WHAT TO PRODUCE —
The reply consists of one number only: how many lines in the listing below contain the word "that".

INFORMATION SHOWN —
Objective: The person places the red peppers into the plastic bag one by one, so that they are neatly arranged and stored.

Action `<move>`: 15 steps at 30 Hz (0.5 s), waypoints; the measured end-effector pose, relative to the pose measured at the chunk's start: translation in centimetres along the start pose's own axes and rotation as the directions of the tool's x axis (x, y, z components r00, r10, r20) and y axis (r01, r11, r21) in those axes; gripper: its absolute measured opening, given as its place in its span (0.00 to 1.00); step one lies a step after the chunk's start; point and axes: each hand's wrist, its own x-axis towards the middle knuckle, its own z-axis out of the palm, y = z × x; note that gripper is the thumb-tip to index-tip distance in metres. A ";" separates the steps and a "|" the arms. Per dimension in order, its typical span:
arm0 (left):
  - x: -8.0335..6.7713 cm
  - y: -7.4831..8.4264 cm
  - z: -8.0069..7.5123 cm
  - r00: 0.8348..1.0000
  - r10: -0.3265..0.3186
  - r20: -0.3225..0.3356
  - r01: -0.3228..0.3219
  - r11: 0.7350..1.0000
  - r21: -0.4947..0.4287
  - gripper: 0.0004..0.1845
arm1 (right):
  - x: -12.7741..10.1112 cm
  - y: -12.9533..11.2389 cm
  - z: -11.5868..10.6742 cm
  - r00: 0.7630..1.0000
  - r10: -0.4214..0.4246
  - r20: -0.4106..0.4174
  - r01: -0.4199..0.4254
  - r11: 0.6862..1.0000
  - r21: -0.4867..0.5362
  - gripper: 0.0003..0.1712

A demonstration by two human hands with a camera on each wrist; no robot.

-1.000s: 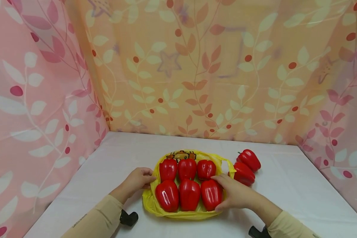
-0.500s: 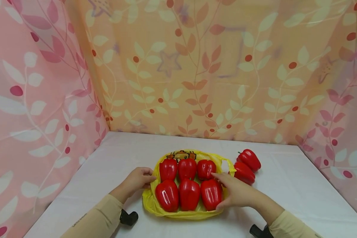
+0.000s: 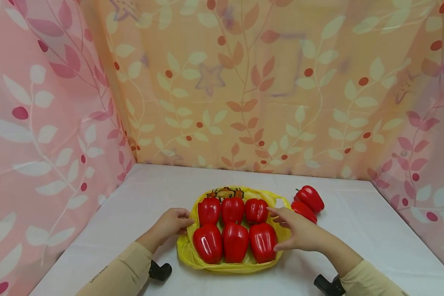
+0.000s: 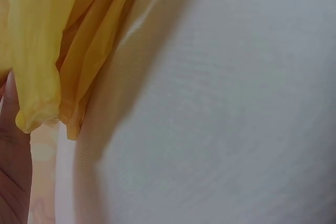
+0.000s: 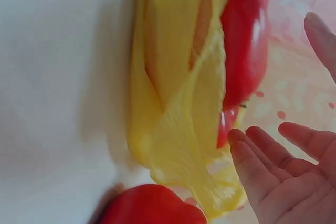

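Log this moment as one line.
left hand: holds yellow bag edge | right hand: open beside bag | six red peppers on bag

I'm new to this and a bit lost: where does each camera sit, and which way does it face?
Head: worn high, looks forward and down at the table; both hands and sleeves show.
Left wrist: close over the table, sees the yellow bag; only the left hand edge shows.
Right wrist: faces the bag and a red pepper; right hand open.
All share the bag.

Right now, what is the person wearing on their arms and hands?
Both arms wear long beige sleeves: left sleeve, right sleeve. A small black device sits under each wrist: left one, right one. The left hand and right hand are bare, without gloves.
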 end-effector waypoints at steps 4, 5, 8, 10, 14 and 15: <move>0.1 -0.1 -0.1 1.000 0.005 0.003 -0.005 1.000 -0.002 0.10 | -0.2 0.0 -0.9 0.999 -0.012 -0.049 0.011 1.000 -0.014 0.51; 0.1 -0.1 -0.1 1.000 0.005 0.003 -0.005 1.000 -0.002 0.11 | -0.2 0.1 -1.1 0.998 -0.024 -0.061 0.023 1.000 -0.017 0.50; 0.2 -0.2 -0.1 1.000 0.004 0.002 -0.004 1.000 -0.001 0.11 | -0.5 0.4 -1.8 0.994 -0.034 -0.106 0.031 0.999 -0.029 0.50; 0.2 -0.2 -0.1 1.000 0.001 -0.001 -0.001 1.000 0.001 0.11 | -0.6 0.7 -2.3 0.990 -0.039 -0.134 0.034 0.999 -0.036 0.50; 0.2 -0.2 -0.1 1.000 0.004 0.001 -0.004 1.000 0.003 0.11 | -0.9 1.2 -3.3 0.984 -0.012 -0.175 0.005 0.999 -0.040 0.49; 0.1 -0.2 -0.1 1.000 0.007 0.003 -0.007 1.000 0.001 0.11 | -1.0 1.3 -3.5 0.983 -0.003 -0.184 -0.005 0.999 -0.041 0.48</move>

EXERCISE OUTPUT —
2